Look at any classic Motown single and the chances are you’ll see that ubiquitous three-name credit beneath the song title – Holland-Dozier-Holland.
Before that, in the 1950s, he had founded his own doo wop group, The Romeos, when he was just 13.
From the early Sixties, the team of Holland-Dozier-Holland churned out a massive stream of songs for The Supremes, The Four Tops, The Temptations, Martha Reeves & The Vandellas, The Marvelettes and Marvin Gaye.
Hghlights include “Baby Love”, “Where Did Our Love Go”, “Baby I Need Your Loving”, “You Can’t Hurry Love”, “Reach Out, I’ll Be There”, “How Sweet It Is (To Be Loved By You)”, “Stop!

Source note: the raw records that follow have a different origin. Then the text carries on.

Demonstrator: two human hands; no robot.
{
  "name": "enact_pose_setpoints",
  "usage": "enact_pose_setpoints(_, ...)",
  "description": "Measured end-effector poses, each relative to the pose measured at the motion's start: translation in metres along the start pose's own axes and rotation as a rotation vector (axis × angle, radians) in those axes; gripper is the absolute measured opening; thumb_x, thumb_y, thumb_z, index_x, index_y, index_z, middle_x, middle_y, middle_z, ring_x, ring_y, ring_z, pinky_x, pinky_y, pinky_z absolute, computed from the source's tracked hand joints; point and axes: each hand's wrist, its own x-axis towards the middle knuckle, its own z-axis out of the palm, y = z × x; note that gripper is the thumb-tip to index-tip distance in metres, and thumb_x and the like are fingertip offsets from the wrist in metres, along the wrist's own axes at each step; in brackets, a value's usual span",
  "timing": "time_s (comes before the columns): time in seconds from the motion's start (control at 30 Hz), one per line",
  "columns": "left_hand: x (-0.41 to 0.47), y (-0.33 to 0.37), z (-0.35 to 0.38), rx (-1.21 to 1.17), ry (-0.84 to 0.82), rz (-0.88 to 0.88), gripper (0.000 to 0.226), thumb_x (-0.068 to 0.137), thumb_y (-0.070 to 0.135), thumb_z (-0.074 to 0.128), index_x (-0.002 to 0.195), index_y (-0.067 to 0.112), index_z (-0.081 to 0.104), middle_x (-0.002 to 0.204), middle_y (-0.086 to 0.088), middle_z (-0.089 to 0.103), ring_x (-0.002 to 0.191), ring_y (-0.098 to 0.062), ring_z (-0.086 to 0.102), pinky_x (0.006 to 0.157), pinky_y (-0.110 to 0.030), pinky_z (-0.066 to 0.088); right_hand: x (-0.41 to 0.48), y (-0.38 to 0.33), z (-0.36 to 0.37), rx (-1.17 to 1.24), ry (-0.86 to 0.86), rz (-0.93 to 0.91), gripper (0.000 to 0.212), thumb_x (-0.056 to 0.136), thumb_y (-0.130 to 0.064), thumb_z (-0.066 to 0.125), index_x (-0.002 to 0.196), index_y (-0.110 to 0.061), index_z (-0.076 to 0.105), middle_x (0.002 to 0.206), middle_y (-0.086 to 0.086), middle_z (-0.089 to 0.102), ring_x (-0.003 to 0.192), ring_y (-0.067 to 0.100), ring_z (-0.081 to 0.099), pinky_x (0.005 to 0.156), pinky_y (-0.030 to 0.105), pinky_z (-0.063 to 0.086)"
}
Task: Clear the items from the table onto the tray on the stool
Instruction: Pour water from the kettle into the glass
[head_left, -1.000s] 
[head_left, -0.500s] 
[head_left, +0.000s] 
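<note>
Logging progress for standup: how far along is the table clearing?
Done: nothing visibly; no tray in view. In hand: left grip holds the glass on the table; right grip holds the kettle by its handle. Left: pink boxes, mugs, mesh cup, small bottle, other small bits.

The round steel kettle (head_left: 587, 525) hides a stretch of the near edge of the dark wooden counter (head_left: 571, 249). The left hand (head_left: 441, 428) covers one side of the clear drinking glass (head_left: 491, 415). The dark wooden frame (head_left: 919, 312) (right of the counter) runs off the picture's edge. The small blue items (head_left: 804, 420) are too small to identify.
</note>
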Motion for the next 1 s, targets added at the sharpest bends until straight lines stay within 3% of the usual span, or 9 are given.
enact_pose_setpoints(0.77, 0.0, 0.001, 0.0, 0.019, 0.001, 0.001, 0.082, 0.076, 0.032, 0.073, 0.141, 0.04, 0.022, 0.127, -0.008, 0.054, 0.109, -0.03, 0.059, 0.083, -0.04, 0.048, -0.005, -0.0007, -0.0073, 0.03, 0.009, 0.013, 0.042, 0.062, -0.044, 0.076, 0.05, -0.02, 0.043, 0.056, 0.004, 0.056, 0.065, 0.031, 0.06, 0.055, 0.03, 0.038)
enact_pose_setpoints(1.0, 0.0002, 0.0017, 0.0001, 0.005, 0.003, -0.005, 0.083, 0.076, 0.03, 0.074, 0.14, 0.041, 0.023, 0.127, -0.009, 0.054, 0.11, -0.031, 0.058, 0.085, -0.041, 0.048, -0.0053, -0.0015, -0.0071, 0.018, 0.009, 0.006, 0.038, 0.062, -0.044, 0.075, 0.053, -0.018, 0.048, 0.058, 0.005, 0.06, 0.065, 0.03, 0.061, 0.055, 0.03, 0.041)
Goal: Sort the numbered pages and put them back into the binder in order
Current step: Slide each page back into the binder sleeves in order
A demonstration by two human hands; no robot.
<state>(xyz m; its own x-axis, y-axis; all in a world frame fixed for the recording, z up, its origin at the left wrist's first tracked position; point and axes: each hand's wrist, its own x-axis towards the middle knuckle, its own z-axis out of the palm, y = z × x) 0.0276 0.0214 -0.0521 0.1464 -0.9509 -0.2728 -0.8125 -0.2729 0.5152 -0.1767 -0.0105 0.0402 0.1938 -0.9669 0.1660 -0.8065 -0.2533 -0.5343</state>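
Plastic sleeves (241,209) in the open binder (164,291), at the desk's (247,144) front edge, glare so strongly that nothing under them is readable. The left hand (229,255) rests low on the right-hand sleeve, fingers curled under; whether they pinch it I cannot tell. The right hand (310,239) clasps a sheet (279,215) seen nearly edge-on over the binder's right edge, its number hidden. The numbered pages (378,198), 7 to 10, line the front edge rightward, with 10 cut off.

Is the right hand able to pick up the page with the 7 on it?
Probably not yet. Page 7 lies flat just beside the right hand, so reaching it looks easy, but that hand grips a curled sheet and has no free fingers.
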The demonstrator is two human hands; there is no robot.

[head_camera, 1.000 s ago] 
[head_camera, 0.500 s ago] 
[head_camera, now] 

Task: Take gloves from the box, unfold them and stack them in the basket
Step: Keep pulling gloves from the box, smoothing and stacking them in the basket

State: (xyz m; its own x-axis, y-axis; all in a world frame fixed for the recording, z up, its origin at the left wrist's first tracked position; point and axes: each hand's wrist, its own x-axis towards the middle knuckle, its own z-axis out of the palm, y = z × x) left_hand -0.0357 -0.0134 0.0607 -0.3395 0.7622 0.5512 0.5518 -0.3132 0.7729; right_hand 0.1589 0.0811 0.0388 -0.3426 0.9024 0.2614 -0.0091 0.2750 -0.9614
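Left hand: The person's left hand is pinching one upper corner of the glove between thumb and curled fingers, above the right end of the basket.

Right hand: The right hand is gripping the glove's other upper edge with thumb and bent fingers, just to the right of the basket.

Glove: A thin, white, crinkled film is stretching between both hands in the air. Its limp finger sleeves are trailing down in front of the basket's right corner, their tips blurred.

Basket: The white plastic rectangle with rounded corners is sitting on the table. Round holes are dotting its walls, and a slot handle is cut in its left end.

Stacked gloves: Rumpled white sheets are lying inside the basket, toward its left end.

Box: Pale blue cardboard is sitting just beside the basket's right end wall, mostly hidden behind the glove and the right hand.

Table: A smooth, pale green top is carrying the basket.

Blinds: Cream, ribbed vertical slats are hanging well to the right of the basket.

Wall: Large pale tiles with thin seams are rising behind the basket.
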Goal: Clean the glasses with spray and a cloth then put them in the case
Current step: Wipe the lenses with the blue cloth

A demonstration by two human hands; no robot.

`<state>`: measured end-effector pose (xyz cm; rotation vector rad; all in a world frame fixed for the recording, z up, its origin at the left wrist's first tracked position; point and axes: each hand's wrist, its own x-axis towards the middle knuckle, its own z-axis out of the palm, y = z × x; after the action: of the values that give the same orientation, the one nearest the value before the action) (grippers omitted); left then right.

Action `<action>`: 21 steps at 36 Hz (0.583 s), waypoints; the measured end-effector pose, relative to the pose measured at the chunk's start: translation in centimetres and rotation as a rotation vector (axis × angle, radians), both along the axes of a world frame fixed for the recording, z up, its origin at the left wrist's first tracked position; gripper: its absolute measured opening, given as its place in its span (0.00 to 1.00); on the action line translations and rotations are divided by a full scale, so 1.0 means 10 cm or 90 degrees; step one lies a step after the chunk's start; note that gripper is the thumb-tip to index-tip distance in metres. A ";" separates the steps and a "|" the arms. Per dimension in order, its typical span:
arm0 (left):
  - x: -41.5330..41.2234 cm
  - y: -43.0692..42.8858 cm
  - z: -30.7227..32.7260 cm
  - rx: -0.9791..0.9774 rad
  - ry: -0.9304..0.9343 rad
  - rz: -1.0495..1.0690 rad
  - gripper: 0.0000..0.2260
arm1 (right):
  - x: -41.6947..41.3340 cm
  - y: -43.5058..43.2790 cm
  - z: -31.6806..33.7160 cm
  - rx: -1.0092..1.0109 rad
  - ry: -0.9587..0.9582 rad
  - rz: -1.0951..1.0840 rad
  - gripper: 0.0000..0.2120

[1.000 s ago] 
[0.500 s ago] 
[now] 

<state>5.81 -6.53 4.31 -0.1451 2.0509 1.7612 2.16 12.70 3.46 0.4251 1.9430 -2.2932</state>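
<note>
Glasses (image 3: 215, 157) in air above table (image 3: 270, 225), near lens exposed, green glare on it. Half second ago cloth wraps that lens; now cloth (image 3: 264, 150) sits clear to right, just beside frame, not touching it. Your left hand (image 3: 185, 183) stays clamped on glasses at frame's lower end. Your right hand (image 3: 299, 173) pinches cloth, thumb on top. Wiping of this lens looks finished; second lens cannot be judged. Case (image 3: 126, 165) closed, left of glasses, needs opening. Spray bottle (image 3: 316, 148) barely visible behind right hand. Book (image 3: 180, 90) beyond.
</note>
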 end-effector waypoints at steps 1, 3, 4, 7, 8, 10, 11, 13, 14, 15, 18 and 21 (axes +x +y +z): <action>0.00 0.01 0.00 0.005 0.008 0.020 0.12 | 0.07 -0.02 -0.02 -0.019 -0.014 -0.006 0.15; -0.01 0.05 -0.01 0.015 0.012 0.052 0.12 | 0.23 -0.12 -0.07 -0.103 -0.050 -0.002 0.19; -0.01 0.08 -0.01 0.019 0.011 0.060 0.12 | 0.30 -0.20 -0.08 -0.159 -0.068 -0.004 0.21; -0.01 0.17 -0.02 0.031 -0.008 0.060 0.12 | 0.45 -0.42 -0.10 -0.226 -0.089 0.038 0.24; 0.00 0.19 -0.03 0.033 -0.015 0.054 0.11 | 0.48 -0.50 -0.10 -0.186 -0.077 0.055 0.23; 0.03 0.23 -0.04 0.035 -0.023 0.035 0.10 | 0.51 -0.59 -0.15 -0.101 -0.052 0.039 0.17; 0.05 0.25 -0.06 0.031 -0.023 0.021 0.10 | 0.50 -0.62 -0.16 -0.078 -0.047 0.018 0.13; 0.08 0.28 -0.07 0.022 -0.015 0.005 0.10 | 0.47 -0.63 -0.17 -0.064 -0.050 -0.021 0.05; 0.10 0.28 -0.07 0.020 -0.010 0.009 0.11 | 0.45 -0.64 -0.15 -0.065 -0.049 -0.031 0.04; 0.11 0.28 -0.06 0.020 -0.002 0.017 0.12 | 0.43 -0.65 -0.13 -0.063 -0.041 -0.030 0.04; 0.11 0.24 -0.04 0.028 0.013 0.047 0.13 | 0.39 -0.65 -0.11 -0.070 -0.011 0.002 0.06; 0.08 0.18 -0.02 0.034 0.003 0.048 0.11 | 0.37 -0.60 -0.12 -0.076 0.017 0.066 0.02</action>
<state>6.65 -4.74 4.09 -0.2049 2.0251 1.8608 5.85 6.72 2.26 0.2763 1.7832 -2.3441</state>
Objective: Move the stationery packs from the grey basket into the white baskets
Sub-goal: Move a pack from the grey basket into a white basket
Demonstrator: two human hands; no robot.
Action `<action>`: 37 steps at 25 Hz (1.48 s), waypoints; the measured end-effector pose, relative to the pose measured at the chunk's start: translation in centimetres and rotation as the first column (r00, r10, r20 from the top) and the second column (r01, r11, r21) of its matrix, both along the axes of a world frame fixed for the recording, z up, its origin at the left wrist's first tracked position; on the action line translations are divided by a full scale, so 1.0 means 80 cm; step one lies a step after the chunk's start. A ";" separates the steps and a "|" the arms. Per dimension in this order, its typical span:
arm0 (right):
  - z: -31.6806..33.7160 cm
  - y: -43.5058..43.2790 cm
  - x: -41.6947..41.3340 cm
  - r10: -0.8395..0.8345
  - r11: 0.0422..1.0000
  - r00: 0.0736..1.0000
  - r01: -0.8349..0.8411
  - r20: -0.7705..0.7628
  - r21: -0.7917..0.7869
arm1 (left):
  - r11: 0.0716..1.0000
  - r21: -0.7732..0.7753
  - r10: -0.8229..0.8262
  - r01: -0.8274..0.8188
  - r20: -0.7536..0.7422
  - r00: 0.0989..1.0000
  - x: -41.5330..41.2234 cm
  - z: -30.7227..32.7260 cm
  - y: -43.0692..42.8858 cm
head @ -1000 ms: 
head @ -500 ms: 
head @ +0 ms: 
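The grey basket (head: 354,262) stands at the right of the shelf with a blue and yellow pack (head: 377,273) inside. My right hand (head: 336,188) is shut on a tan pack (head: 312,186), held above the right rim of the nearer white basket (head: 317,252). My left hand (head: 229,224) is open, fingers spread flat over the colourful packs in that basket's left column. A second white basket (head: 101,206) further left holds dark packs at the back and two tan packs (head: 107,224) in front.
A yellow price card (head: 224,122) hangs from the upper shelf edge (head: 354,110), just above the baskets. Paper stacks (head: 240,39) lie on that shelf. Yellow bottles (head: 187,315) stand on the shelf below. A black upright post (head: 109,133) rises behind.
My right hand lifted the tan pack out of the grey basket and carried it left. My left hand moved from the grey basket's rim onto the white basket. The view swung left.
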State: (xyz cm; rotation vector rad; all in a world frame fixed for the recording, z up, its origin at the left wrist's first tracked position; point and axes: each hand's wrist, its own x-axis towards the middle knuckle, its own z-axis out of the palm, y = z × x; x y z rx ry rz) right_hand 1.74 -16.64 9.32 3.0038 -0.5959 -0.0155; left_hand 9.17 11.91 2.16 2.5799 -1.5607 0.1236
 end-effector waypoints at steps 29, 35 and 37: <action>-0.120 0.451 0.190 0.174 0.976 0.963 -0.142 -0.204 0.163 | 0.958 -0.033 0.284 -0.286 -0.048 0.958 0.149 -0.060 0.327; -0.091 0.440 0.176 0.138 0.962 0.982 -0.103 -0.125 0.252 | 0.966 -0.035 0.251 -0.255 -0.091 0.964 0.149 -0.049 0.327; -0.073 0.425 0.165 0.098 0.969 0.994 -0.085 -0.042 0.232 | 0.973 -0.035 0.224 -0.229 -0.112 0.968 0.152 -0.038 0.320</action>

In The Name of Love”, “Love Is Like An Itching In My Heart”, “Heat Wave”, “Nowhere to Run”, “Bernadette”, “It’s The Same Old Song” and more.
Holland-Dozier-Holland were the architects of the self-titled “Sound of Young America” and created the songs that turned a fledgling Detroit record company into a household name and a multimillion pound business empire.
After leaving Motown, Holland-Dozier-Holland had a string of hits on the Invictus and Hot Wax labels that rank with their best at Motown.
The post-Motown period produced two more standards in Freda Payne’s “Band Of Gold” and Chairmen of the Board’s “Give Me Just A Little More Time”.